▶ PROBLEM TO WORK ON
The whole listing needs retyping exactly; keep the pictures out of it.

▶ SUPPLIED MATERIAL
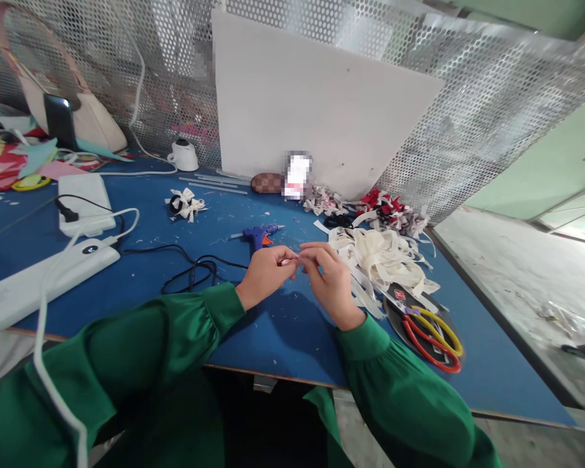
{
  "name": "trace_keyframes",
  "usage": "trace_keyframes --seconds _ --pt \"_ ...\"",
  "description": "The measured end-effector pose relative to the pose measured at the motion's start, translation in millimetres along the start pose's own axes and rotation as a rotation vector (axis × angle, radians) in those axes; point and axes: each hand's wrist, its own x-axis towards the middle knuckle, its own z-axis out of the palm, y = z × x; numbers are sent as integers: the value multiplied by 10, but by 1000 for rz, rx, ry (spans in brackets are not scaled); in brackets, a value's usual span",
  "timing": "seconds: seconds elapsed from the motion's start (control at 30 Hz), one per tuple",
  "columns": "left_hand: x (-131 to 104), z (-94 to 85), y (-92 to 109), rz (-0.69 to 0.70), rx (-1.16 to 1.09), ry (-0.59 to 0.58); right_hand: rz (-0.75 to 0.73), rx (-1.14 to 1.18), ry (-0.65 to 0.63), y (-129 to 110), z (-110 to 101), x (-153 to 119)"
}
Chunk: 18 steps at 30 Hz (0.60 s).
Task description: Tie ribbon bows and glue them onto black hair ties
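Observation:
My left hand (268,274) and my right hand (332,283) meet above the blue table, fingertips almost touching. Between the left thumb and fingers is a small pale pink piece (287,261), too small to name surely. The right thumb and fingertips close at its other end, partly hiding it. Just behind the left hand lies a blue glue gun (257,234) with an orange trigger. Right of my right hand is a loose heap of cream fabric strips (377,253). Scissors (431,338) with red and yellow handles rest on a dark round disc (396,313).
White power strips (49,279) and a black cord (192,266) lie left. Behind are a fabric bow (188,205), clear glue sticks (217,183), a checkered pouch (266,183), a lit phone (297,177), and red and white bows (394,214). A white board (316,97) stands behind.

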Motion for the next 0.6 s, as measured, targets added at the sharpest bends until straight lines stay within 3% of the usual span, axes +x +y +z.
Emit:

▶ RESULT FOR THIS TASK
{
  "name": "trace_keyframes",
  "usage": "trace_keyframes --seconds _ --pt \"_ ...\"",
  "description": "The measured end-effector pose relative to the pose measured at the motion's start, translation in millimetres along the start pose's own axes and rotation as a rotation vector (axis × angle, radians) in those axes; point and axes: each hand's wrist, its own x-axis towards the middle knuckle, its own z-axis out of the palm, y = z × x; numbers are sent as integers: the value multiplied by 10, but by 1000 for rz, rx, ry (spans in brackets are not scaled); in brackets, a value's usual span",
  "timing": "seconds: seconds elapsed from the motion's start (control at 30 Hz), one per tuple",
  "columns": "left_hand: x (-131 to 104), z (-94 to 85), y (-92 to 109), rz (-0.69 to 0.70), rx (-1.16 to 1.09), ry (-0.59 to 0.58); right_hand: rz (-0.75 to 0.73), rx (-1.14 to 1.18), ry (-0.65 to 0.63), y (-129 to 110), z (-110 to 101), x (-153 to 119)"
}
Chunk: 18 steps at 30 Hz (0.60 s).
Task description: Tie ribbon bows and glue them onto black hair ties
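Observation:
My left hand (268,274) and my right hand (332,283) meet above the blue table, fingertips almost touching. Between the left thumb and fingers is a small pale pink piece (287,261), too small to name surely. The right thumb and fingertips close at its other end, partly hiding it. Just behind the left hand lies a blue glue gun (257,234) with an orange trigger. Right of my right hand is a loose heap of cream fabric strips (377,253). Scissors (431,338) with red and yellow handles rest on a dark round disc (396,313).
White power strips (49,279) and a black cord (192,266) lie left. Behind are a fabric bow (188,205), clear glue sticks (217,183), a checkered pouch (266,183), a lit phone (297,177), and red and white bows (394,214). A white board (316,97) stands behind.
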
Motion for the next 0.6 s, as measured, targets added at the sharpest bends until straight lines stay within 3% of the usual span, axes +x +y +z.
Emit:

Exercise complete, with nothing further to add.